Écoles gérées par les villes: bonne idée, mauvais moment, croit Labeaume

Même s'il continue à penser que les villes pourraient avoir avantage à jouer un rôle important dans le système scolaire, Régis Labeaume estime qu'il s'agit du «pire moment» pour discuter d'une telle possibilité.
«Je pense que ce ne serait pas bête que les villes gèrent les commissions scolaires. Mais si vous me le demandez aujourd'hui, je n'ai pas le goût de gérer ça pour que ça nous coûte de l'argent», a-t-il déclaré en mêlée de presse jeudi.
«Dans la situation financière des gouvernements, tu n'as pas le goût d'avoir de nouvelles responsabilités parce que tu peux avoir facilement l'impression que l'argent ne suivra pas.
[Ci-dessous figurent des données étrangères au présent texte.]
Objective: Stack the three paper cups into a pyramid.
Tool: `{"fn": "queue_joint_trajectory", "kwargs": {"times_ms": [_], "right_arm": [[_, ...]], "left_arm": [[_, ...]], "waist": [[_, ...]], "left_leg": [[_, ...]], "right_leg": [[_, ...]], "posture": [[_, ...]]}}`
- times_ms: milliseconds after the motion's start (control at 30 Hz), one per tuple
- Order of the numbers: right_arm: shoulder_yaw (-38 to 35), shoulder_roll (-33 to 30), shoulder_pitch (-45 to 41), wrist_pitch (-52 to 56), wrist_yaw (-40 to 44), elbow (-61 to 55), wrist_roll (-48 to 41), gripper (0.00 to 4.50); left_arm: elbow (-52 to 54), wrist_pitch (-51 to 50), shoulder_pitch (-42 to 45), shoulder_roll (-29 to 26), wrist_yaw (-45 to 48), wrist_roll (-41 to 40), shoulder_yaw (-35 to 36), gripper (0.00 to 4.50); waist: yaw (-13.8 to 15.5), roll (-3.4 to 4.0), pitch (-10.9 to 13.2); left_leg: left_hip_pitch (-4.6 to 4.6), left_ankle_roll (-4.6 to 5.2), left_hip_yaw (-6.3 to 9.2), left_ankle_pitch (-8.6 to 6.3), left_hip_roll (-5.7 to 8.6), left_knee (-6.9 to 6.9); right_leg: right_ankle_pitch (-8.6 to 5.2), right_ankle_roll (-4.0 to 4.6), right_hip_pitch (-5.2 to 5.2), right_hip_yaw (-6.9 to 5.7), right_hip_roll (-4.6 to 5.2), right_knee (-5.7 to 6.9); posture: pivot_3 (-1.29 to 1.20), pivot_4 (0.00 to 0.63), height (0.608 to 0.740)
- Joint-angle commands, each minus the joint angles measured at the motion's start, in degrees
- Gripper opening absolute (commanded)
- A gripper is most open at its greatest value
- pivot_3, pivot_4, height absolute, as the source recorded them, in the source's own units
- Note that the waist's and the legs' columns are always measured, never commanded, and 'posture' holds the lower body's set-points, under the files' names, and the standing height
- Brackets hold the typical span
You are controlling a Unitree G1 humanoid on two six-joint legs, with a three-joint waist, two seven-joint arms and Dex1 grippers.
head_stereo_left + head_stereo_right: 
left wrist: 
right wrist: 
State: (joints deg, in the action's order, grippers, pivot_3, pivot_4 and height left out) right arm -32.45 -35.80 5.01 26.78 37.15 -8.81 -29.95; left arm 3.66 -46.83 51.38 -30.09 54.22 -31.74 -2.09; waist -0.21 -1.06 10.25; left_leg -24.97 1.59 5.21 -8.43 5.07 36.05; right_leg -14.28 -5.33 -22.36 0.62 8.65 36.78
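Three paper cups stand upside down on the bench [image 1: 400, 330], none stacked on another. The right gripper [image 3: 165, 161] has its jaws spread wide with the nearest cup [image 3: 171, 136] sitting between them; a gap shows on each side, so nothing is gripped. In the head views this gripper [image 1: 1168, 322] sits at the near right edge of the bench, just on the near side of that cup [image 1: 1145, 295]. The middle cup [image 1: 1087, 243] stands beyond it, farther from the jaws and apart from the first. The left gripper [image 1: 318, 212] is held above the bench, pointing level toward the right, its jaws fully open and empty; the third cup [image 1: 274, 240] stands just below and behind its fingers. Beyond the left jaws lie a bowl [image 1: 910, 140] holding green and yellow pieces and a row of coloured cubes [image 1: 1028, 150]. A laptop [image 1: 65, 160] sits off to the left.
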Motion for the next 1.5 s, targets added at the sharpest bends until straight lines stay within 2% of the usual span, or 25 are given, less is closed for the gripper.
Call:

On est dans le pire moment pour jaser de ça.»
Le maire de Québec commentait les propos de la présidente de l'Union des municipalités du Québec, Suzanne Roy. Dans Le Soleil de jeudi, elle a affirmé qu'elle ne voulait rien savoir de voir atterrir dans la cour des municipalités de nouvelles responsabilités touchant le transport scolaire, encore moins de la gestion du parc immobilier scolaire.
«Personne ne veut de ce cadeau», a-t-elle illustré en entrevue éditoriale mercredi matin.
Mardi, le ministre de l'Éducation, François Blais, a confirmé l'abolition des élections scolaires et évoqué de remplacer les commissaires par une nouvelle instance de gouvernance régionale composée des directeurs d'école, des parents et d'élus municipaux.
Question de Coût
Rien n'est fait, mais cette idée pourrait paraître comme un premier pas vers plus de responsabilités confiées aux municipalités. Une idée possible à l'heure où le sort des commissions scolaires est au coeur de bien des bouleversements. 
«Il faut voir ce que le gouvernement veut faire. On veut bien aider dans le milieu scolaire, mais on n'a pas le goût d'être au débit», a martelé M. Labeaume.